Mississippi sore loser Chris McDaniel and his supporters wouldn't like me too much.

For many years in the state where I was born, I voted in primaries for people I didn't like, didn't agree with and had no intention of voting for later -- secure in the thought I was doing my best in a bad situation I had no part in bringing about. Yes, years before Operation Chaos occurred to Rush Limbaugh, I had been voting strategically in New York. Here's how it all came about.

Back in the Stone Age when I began voting, I was a genuine Democrat who believed in the party, but then, as Joe Lieberman would be happy to tell you, things changed. It went from being John Kennedy's to Ted Kennedy's party, from "Ich bin ein Berliner" to "Come home, America," from integration to quotas, abortion and identity politics. I went from being a registered Democrat who voted for Democrats to being a registered Democrat who voted most of the time for Republican candidates, waiting for my party to come back to its senses -- and knowing the primary vote was an additional layer of influence, that it would have been folly to have just thrown away.

I voted for Daniel Patrick Moynihan in the 1976 Senate primary race that he won by a very few votes against Bella Abzug, and for him again in November and in all races thereafter. But the Democratic Senate primary race in 1992 pit a pale nerdy male against two female abortion extremists, from whom I received mountains of mail pledging to fight tooth-and-nail for what they referred to as "choice." I went with the nerd, who lost in the fall to the Republican, for whom I had voted. Mission accomplished. Then I moved to Virginia, which has open primaries and no registration by party, so voters can choose which party to undermine, just as the founders had planned.

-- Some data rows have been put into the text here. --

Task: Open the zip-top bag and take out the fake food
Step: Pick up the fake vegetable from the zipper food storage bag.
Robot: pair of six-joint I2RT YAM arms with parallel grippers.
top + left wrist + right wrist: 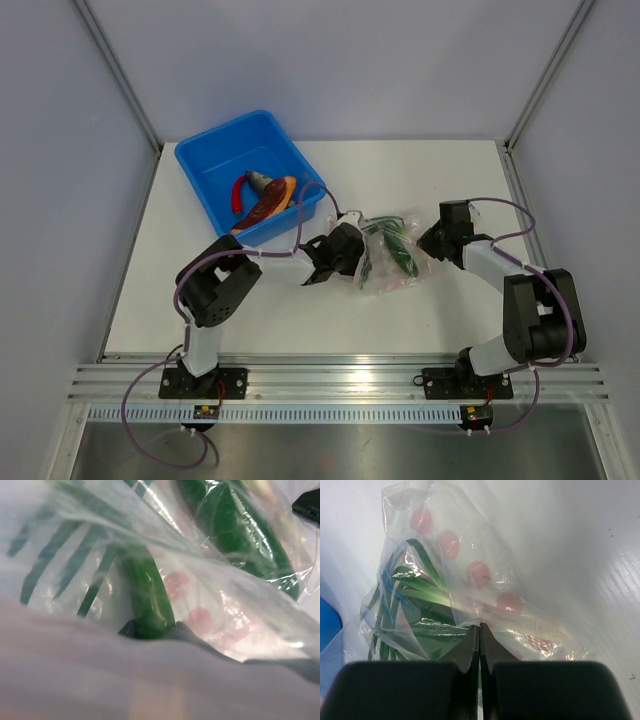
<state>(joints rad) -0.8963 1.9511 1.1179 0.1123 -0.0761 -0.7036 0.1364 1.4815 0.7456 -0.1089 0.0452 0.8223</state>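
Bag (392,262) is lying mid-desk (420,180) between both grippers: right gripper (432,243) is pinching its right edge, fully closed; left gripper (352,258) is sitting at its left end, green food (147,600) dead ahead rightward, grip unclear.

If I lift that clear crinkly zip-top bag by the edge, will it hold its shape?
Probably not: the clear crinkly zip-top bag is thin, creased film, so it should sag from the right gripper. The green toy vegetables inside look loose and would likely slide downward. Its glossy surface looks slippery.
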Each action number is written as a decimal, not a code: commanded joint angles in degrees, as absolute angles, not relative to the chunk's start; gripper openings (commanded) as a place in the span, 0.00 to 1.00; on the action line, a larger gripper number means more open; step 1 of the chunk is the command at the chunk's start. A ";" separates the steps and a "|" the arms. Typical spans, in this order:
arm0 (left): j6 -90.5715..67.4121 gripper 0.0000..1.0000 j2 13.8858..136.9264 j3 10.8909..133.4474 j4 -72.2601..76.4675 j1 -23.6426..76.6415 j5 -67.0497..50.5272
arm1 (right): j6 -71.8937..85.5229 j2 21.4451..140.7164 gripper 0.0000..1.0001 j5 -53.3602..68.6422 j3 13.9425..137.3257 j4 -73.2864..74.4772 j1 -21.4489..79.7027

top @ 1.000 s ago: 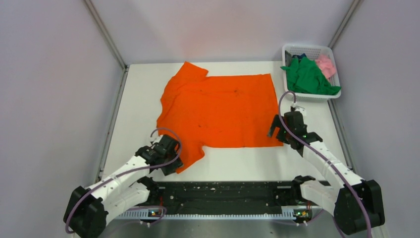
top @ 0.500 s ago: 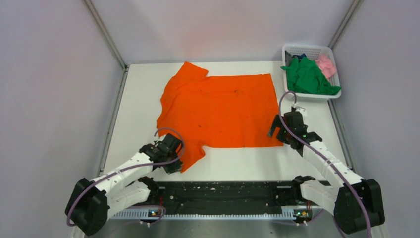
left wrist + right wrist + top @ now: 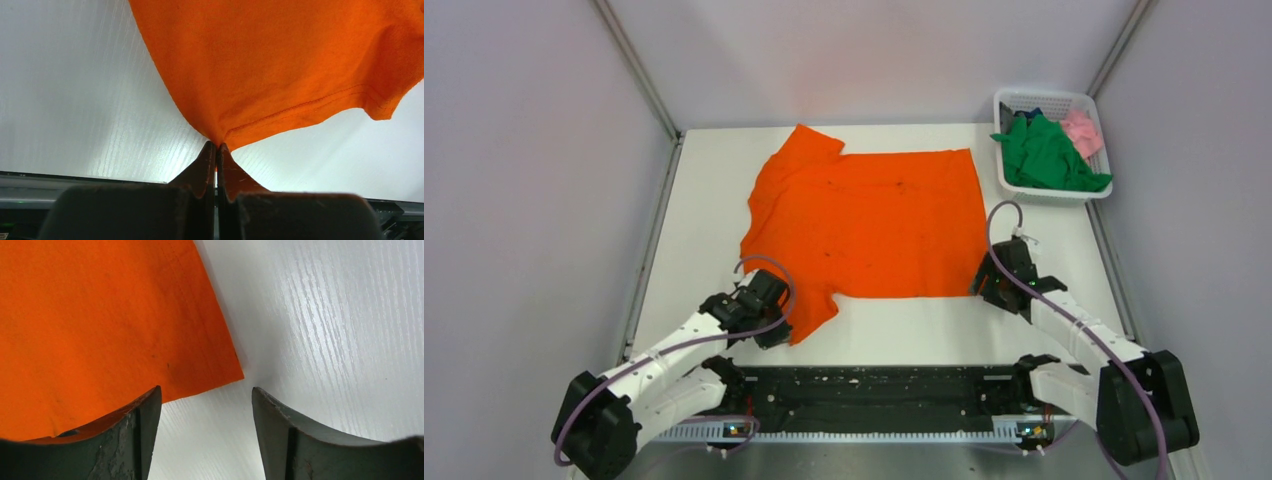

Was I unique in the use of these serpentine tactics? Probably not. Partisans rage at the thought that outsiders should intervene in "their" process, but I was a voter before becoming an advocate. I can testify that voters often feel trapped by the choices made for them by parties and feel justified in using any small levers of power that the law will allow them to pull. Yes, Democrats uneasy about having McDaniel as senator were justified in using their primary leverage. Those were the rules going in.

There is also a tradition of backing the weaker opponent, epitomized by the 2010 Senate race in Missouri, when the very weak Claire McCaskill sought out and got the still weaker Todd Akin, flooding the airwaves with ads that he was the truest conservative, while the real conservatives were hoping he'd lose.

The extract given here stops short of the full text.